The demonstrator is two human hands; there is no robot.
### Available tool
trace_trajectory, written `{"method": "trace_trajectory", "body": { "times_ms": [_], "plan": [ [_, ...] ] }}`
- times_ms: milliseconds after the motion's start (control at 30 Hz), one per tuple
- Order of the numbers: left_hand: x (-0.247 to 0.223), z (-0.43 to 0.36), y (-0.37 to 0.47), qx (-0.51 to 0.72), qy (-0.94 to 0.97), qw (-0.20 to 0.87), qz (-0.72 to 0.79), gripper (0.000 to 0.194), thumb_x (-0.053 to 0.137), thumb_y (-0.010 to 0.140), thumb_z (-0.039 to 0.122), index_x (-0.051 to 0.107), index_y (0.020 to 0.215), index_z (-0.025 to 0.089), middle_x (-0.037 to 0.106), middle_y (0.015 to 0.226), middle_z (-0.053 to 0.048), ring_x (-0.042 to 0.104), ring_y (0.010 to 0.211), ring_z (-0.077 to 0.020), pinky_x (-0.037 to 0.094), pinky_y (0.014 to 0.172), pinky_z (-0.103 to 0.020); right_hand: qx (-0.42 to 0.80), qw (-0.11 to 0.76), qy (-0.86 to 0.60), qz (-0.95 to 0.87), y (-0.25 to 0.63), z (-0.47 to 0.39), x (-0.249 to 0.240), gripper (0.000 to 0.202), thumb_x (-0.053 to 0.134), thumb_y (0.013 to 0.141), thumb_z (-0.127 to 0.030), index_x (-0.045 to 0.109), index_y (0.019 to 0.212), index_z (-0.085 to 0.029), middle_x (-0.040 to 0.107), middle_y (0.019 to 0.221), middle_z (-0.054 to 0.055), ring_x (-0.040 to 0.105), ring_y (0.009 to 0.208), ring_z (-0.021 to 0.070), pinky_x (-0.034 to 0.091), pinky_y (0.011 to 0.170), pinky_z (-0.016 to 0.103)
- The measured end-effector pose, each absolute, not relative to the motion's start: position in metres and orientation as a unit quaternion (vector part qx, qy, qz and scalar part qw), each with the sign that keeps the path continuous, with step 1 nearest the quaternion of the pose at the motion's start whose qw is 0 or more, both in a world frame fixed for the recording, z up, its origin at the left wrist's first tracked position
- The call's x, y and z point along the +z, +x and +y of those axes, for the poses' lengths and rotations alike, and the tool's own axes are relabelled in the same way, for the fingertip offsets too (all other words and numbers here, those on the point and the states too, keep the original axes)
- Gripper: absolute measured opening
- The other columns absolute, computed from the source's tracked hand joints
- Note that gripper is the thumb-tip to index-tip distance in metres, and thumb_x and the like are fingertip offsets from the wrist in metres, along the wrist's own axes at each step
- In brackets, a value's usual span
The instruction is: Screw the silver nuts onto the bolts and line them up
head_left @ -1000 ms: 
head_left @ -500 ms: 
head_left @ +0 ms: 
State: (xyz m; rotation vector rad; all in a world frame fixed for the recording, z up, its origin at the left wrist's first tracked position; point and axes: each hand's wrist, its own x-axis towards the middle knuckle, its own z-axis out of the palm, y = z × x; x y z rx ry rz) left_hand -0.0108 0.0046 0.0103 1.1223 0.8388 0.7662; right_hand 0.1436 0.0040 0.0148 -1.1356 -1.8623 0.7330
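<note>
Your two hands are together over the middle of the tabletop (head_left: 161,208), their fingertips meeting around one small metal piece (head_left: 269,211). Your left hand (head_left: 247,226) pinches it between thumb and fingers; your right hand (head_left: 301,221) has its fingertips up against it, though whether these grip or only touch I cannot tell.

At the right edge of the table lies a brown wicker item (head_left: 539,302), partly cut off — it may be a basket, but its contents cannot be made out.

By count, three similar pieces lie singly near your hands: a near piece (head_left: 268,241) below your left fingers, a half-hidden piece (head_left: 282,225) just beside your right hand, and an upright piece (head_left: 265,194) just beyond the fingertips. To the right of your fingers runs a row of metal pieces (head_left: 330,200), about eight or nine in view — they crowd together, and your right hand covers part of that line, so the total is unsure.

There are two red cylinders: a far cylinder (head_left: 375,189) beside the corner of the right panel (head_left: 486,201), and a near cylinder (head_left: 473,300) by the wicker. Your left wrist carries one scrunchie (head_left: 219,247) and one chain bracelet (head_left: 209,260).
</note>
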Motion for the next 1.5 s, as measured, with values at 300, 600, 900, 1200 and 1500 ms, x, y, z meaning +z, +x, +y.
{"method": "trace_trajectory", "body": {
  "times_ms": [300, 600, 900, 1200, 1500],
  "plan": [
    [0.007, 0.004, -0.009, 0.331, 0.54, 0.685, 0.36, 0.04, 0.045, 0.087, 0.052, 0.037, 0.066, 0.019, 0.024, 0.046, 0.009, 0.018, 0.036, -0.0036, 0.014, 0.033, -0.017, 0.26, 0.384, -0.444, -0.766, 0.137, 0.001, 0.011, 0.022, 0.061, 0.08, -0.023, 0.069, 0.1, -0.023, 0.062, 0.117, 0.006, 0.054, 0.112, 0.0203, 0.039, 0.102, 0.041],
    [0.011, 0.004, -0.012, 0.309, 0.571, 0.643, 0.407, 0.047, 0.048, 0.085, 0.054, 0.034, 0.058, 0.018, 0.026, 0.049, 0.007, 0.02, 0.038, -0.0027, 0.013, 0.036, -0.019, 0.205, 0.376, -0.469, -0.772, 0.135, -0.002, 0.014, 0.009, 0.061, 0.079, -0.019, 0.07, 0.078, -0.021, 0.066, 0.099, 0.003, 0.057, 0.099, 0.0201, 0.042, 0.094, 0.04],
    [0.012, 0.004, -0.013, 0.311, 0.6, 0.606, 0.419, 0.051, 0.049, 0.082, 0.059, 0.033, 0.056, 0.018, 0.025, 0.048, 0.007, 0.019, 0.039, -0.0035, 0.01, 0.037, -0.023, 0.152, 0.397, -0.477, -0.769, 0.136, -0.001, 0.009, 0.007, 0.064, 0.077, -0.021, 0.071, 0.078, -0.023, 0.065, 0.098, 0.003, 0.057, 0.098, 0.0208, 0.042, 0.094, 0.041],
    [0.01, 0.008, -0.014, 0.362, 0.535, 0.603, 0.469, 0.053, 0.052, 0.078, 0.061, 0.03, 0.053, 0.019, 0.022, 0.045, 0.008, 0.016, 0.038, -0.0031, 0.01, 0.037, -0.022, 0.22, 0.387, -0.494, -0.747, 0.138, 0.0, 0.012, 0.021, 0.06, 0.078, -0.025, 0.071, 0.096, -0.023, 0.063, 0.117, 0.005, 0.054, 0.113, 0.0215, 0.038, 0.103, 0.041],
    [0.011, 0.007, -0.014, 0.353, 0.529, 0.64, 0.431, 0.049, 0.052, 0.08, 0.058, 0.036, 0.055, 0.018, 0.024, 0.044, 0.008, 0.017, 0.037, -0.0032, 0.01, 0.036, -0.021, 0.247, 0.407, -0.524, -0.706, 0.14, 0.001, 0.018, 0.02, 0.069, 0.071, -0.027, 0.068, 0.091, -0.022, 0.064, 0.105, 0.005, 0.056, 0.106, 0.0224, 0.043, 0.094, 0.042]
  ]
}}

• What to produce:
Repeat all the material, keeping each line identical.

• Exercise answer:
The demonstrator is two human hands; there is no robot.
### Available tool
trace_trajectory, written `{"method": "trace_trajectory", "body": { "times_ms": [_], "plan": [ [_, ...] ] }}`
- times_ms: milliseconds after the motion's start (control at 30 Hz), one per tuple
- Order of the numbers: left_hand: x (-0.247 to 0.223), z (-0.43 to 0.36), y (-0.37 to 0.47), qx (-0.51 to 0.72), qy (-0.94 to 0.97), qw (-0.20 to 0.87), qz (-0.72 to 0.79), gripper (0.000 to 0.194), thumb_x (-0.053 to 0.137), thumb_y (-0.010 to 0.140), thumb_z (-0.039 to 0.122), index_x (-0.051 to 0.107), index_y (0.020 to 0.215), index_z (-0.025 to 0.089), middle_x (-0.037 to 0.106), middle_y (0.015 to 0.226), middle_z (-0.053 to 0.048), ring_x (-0.042 to 0.104), ring_y (0.010 to 0.211), ring_z (-0.077 to 0.020), pinky_x (-0.037 to 0.094), pinky_y (0.014 to 0.172), pinky_z (-0.103 to 0.020); right_hand: qx (-0.42 to 0.80), qw (-0.11 to 0.76), qy (-0.86 to 0.60), qz (-0.95 to 0.87), y (-0.25 to 0.63), z (-0.47 to 0.39), x (-0.249 to 0.240), gripper (0.000 to 0.202), thumb_x (-0.053 to 0.134), thumb_y (0.013 to 0.141), thumb_z (-0.127 to 0.030), index_x (-0.045 to 0.109), index_y (0.019 to 0.212), index_z (-0.085 to 0.029), middle_x (-0.040 to 0.107), middle_y (0.019 to 0.221), middle_z (-0.054 to 0.055), ring_x (-0.040 to 0.105), ring_y (0.009 to 0.208), ring_z (-0.021 to 0.070), pinky_x (-0.034 to 0.091), pinky_y (0.011 to 0.170), pinky_z (-0.016 to 0.103)
- The measured end-effector pose, each absolute, not relative to the motion's start: position in metres and orientation as a unit quaternion (vector part qx, qy, qz and scalar part qw), each with the sign that keeps the path continuous, with step 1 nearest the quaternion of the pose at the motion's start whose qw is 0 or more, both in a world frame fixed for the recording, z up, its origin at the left wrist's first tracked position
- The call's x, y and z point along the +z, +x and +y of those axes, for the poses' lengths and rotations alike, and the tool's own axes are relabelled in the same way, for the fingertip offsets too (all other words and numbers here, those on the point and the states too, keep the original axes)
- Gripper: absolute measured opening
- The other columns absolute, computed from the source's tracked hand joints
- Note that gripper is the thumb-tip to index-tip distance in metres, and thumb_x and the like are fingertip offsets from the wrist in metres, along the wrist's own axes at each step
- In brackets, a value's usual span
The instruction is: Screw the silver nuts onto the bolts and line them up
head_left @ -1000 ms: 
head_left @ -500 ms: 
head_left @ +0 ms: 
State: (xyz m; rotation vector rad; all in a world frame fixed for the recording, z up, its origin at the left wrist's first tracked position; point and axes: each hand's wrist, its own x-axis towards the middle knuckle, its own z-axis out of the palm, y = z × x; x y z rx ry rz) left_hand -0.0108 0.0046 0.0103 1.1223 0.8388 0.7662; right_hand 0.1436 0.0040 0.0148 -1.1356 -1.8623 0.7330
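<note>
Your two hands are together over the middle of the tabletop (head_left: 161,208), their fingertips meeting around one small metal piece (head_left: 269,211). Your left hand (head_left: 247,226) pinches it between thumb and fingers; your right hand (head_left: 301,221) has its fingertips up against it, though whether these grip or only touch I cannot tell.

At the right edge of the table lies a brown wicker item (head_left: 539,302), partly cut off — it may be a basket, but its contents cannot be made out.

By count, three similar pieces lie singly near your hands: a near piece (head_left: 268,241) below your left fingers, a half-hidden piece (head_left: 282,225) just beside your right hand, and an upright piece (head_left: 265,194) just beyond the fingertips. To the right of your fingers runs a row of metal pieces (head_left: 330,200), about eight or nine in view — they crowd together, and your right hand covers part of that line, so the total is unsure.

There are two red cylinders: a far cylinder (head_left: 375,189) beside the corner of the right panel (head_left: 486,201), and a near cylinder (head_left: 473,300) by the wicker. Your left wrist carries one scrunchie (head_left: 219,247) and one chain bracelet (head_left: 209,260).
</note>
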Motion for the next 1.5 s, as measured, with values at 300, 600, 900, 1200 and 1500 ms, x, y, z meaning +z, +x, +y.
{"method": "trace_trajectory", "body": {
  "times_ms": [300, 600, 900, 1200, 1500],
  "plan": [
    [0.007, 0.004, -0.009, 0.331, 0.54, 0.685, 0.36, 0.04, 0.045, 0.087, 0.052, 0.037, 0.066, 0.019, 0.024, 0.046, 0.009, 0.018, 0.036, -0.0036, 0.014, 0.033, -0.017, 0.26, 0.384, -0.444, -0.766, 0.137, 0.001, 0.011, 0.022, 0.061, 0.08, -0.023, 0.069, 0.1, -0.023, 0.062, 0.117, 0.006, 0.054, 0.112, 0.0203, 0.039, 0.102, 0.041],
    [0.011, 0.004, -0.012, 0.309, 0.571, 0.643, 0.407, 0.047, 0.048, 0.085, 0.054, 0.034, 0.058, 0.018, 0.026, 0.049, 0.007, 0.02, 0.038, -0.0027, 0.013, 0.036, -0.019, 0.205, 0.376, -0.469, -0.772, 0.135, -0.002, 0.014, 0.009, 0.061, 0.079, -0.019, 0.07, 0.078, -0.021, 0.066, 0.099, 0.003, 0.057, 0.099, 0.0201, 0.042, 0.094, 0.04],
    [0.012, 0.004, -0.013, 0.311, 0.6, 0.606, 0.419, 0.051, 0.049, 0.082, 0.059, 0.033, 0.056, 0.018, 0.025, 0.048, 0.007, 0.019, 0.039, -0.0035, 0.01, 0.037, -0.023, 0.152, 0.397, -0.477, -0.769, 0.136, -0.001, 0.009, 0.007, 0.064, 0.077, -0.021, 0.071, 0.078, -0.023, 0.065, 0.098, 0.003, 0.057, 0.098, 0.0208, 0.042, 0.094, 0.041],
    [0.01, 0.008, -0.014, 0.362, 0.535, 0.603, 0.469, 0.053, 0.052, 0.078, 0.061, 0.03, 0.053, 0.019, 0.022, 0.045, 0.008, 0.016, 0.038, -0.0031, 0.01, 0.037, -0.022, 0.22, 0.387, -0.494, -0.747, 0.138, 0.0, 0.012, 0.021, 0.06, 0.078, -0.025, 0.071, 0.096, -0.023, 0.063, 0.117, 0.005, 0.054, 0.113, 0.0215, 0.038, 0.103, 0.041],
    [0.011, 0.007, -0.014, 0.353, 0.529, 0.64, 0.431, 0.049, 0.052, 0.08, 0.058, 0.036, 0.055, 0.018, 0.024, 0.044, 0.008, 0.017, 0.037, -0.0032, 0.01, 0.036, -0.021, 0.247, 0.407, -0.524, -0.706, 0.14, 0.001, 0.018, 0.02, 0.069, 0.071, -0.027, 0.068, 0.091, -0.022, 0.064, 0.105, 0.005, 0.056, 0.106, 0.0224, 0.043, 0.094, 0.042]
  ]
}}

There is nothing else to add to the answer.